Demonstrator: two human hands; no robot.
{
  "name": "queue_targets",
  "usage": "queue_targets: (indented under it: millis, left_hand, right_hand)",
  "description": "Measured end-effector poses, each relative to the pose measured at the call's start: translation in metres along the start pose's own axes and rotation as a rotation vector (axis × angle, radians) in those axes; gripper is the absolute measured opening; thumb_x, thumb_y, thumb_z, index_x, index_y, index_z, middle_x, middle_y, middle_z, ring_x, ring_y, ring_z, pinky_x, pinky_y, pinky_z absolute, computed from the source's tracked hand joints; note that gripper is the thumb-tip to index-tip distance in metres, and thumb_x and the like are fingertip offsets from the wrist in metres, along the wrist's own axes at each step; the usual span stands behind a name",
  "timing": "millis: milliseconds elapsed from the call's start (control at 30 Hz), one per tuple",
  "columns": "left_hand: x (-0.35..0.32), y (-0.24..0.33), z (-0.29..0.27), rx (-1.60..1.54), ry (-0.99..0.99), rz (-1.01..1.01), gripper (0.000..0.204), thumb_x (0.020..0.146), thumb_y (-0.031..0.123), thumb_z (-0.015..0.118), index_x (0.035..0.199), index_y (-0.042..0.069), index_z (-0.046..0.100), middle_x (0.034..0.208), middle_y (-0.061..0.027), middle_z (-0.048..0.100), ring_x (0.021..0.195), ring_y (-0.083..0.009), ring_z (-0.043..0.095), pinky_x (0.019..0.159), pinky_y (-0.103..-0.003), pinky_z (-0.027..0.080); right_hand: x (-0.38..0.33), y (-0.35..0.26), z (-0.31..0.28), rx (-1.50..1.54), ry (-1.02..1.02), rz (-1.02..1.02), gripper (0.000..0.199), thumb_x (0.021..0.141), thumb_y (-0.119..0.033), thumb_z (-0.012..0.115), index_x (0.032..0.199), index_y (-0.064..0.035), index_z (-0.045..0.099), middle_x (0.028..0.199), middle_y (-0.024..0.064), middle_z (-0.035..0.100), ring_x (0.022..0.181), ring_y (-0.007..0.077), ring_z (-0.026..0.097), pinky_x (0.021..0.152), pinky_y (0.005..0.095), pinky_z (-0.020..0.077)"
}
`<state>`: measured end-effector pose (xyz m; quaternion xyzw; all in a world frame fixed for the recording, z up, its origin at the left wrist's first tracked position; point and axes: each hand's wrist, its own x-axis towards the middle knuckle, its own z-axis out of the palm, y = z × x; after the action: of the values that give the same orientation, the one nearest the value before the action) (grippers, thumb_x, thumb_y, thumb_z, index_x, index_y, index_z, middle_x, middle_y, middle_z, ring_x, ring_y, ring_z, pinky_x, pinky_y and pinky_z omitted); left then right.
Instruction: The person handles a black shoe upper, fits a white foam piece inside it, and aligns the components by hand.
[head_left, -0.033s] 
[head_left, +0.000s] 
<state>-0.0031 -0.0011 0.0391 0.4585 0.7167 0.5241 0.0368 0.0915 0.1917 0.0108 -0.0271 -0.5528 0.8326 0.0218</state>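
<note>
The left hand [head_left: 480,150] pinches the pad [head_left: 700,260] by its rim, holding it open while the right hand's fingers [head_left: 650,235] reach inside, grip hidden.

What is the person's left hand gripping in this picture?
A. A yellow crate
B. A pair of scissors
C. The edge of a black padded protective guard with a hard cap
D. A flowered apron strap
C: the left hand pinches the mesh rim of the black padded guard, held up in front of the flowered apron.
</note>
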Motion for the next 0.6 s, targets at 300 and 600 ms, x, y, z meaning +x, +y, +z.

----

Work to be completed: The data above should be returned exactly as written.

Expected answer:
Demonstrator: two human hands; no robot.
{
  "name": "queue_targets",
  "usage": "queue_targets: (indented under it: millis, left_hand, right_hand)",
  "description": "Measured end-effector poses, each relative to the pose measured at the call's start: translation in metres along the start pose's own axes and rotation as a rotation vector (axis × angle, radians) in those axes; gripper is the absolute measured opening; thumb_x, thumb_y, thumb_z, index_x, index_y, index_z, middle_x, middle_y, middle_z, ring_x, ring_y, ring_z, pinky_x, pinky_y, pinky_z absolute, computed from the source's tracked hand joints; note that gripper is the thumb-tip to index-tip distance in metres, and thumb_x and the like are fingertip offsets from the wrist in metres, along the wrist's own axes at each step; the usual span stands behind a name",
  "timing": "millis: milliseconds elapsed from the call's start (control at 30 Hz), one per tuple",
  "columns": "left_hand: x (-0.35..0.32), y (-0.24..0.33), z (-0.29..0.27), rx (-1.60..1.54), ry (-0.99..0.99), rz (-1.01..1.01), gripper (0.000..0.204), thumb_x (0.020..0.146), thumb_y (-0.031..0.123), thumb_z (-0.015..0.118), index_x (0.035..0.199), index_y (-0.042..0.069), index_z (-0.046..0.100), middle_x (0.034..0.208), middle_y (-0.061..0.027), middle_z (-0.048..0.100), ring_x (0.021..0.195), ring_y (-0.083..0.009), ring_z (-0.043..0.095), pinky_x (0.019..0.159), pinky_y (-0.103..-0.003), pinky_z (-0.027..0.080); right_hand: x (-0.38..0.33), y (-0.35..0.26), z (-0.31..0.28), rx (-1.50..1.54), ry (-1.02..1.02), rz (-1.02..1.02), gripper (0.000..0.199), thumb_x (0.021..0.141), thumb_y (-0.119..0.033), thumb_z (-0.012..0.115), index_x (0.032..0.199), index_y (-0.064..0.035), index_z (-0.045..0.099), middle_x (0.028..0.199), middle_y (-0.024..0.064), middle_z (-0.035..0.100), ring_x (0.022..0.181), ring_y (-0.007..0.077), ring_z (-0.026..0.097), pinky_x (0.021..0.152), pinky_y (0.005..0.095), pinky_z (-0.020..0.077)"
}
`<state>`: measured end-effector pose (xyz m; quaternion xyzw; all in a world frame fixed for the recording, z up, its origin at the left wrist's first tracked position; point and axes: each hand's wrist, its own x-axis towards the middle knuckle, its own z-axis out of the palm, y = z × x; after the action: of the values that give the same orientation, the one nearest the value before the action) (grippers, thumb_x, thumb_y, thumb_z, index_x, index_y, index_z, middle_x, middle_y, middle_z, ring_x, ring_y, ring_z, pinky_x, pinky_y and pinky_z omitted); left then right.
Instruction: The person handles a black shoe upper, fits a white foam piece inside it, and aligns the components by hand.
[head_left, -0.033s] 
[head_left, +0.000s] 
<state>-0.0031 -0.0011 0.0391 0.4585 0.7167 0.5241 0.0368 0.0915 0.1917 0.0108 -0.0271 -0.5528 0.8326 0.0218</state>
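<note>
The left hand [head_left: 480,150] pinches the pad [head_left: 700,260] by its rim, holding it open while the right hand's fingers [head_left: 650,235] reach inside, grip hidden.

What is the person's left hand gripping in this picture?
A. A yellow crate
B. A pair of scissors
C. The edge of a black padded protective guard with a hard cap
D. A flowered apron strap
C: the left hand pinches the mesh rim of the black padded guard, held up in front of the flowered apron.
</note>
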Motion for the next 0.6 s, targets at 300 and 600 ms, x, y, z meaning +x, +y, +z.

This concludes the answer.